Supreme Court of Nebraska

May 6, 2016

STATE OF NEBRASKA, APPELLEE,
v.
MILTON B. DORTCH, JR., APPELLANT

          Appeal from the District Court for Douglas County: MARLON A. POLK, Judge.

         Glenn A. Shapiro, of Schaefer Shapiro, L.L.P., for appellant.

         Douglas J. Peterson, Attorney General, and Melissa R. Vincent for appellee.

         HEAVICAN, C.J., WRIGHT, CONNOLLY, MILLER-LERMAN, CASSEL, STACY, and KELCH, JJ.

          OPINION

         MILLER-LERMAN, J.

         NATURE OF CASE

         Milton B. Dortch, Jr., was convicted in the district court for Douglas County of first degree murder and use of a firearm to commit a felony. The court sentenced Dortch to imprisonment for life for first degree murder and to imprisonment for 5 to 10 [293 Neb. 515] years for use of a firearm to commit a felony. Dortch appeals, and his sole assignment of error is that there was insufficient evidence to support his convictions. We affirm Dortch's convictions and sentences.

         STATEMENT OF FACTS

         On the morning of September 17, 2014, Dortch walked into a jewelry store in Omaha, Nebraska, carrying a gun. Several employees, including the store owner, James Minshall, Sr., were working inside. Dortch pointed the gun at employees as he threw a bag over the counter and told them to " '[p]ick it up and fill it up.'" When another employee went to open a display case, Minshall walked from a workstation at the counter to the back room of the store. Dortch noticed that Minshall had gone to the back room; Dortch took a few steps to get a better view of Minshall. Dortch asked what Minshall was doing, and he then fired three shots in rapid succession at Minshall. Dortch ran out of the store and fled the area on foot. One of the bullets struck Minshall in the chest, and, despite the efforts of other employees to revive him, Minshall died soon after being shot.
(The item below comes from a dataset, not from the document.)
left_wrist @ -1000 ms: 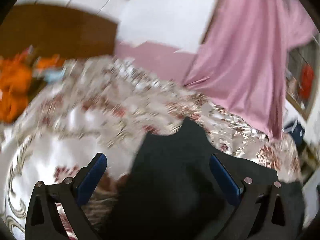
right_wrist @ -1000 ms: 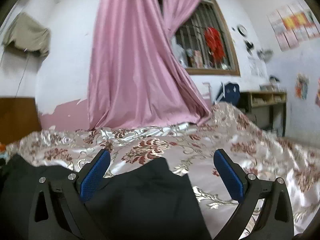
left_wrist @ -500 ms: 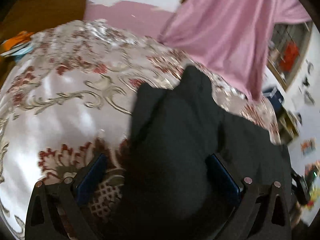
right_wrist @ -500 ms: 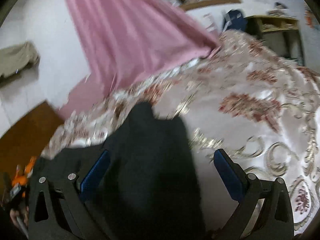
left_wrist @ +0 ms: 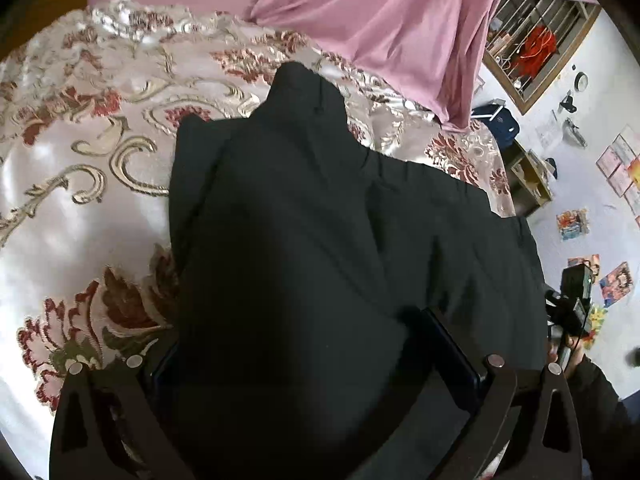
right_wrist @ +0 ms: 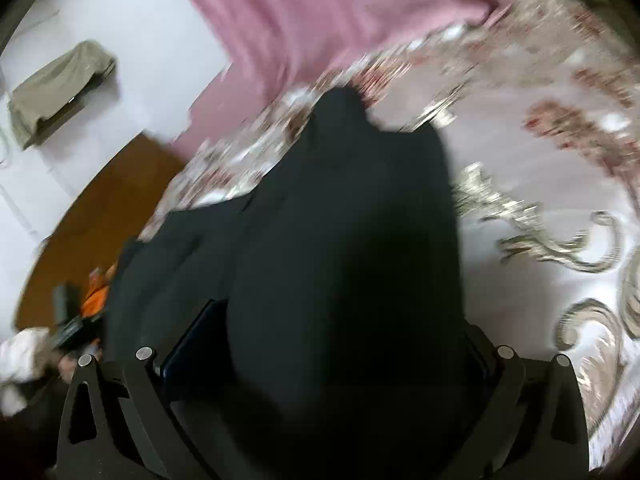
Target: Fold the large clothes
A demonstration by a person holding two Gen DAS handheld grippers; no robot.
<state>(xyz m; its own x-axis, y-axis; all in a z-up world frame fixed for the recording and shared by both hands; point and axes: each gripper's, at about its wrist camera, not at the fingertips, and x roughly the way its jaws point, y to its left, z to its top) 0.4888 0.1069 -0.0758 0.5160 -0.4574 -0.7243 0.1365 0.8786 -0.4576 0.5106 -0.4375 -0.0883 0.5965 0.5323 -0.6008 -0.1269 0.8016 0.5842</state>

         Dortch was arrested the next day on a warrant related to a different robbery, and during a police interview, he admitted that he had committed the shooting at Minshall's jewelry store. On October 21, 2014, Dortch was charged by information with first degree murder under a felony murder theory which set forth " the perpetration of or attempt to perpetrate a Robbery" as the underlying felony. The State also charged Dortch with use of a firearm to commit a felony.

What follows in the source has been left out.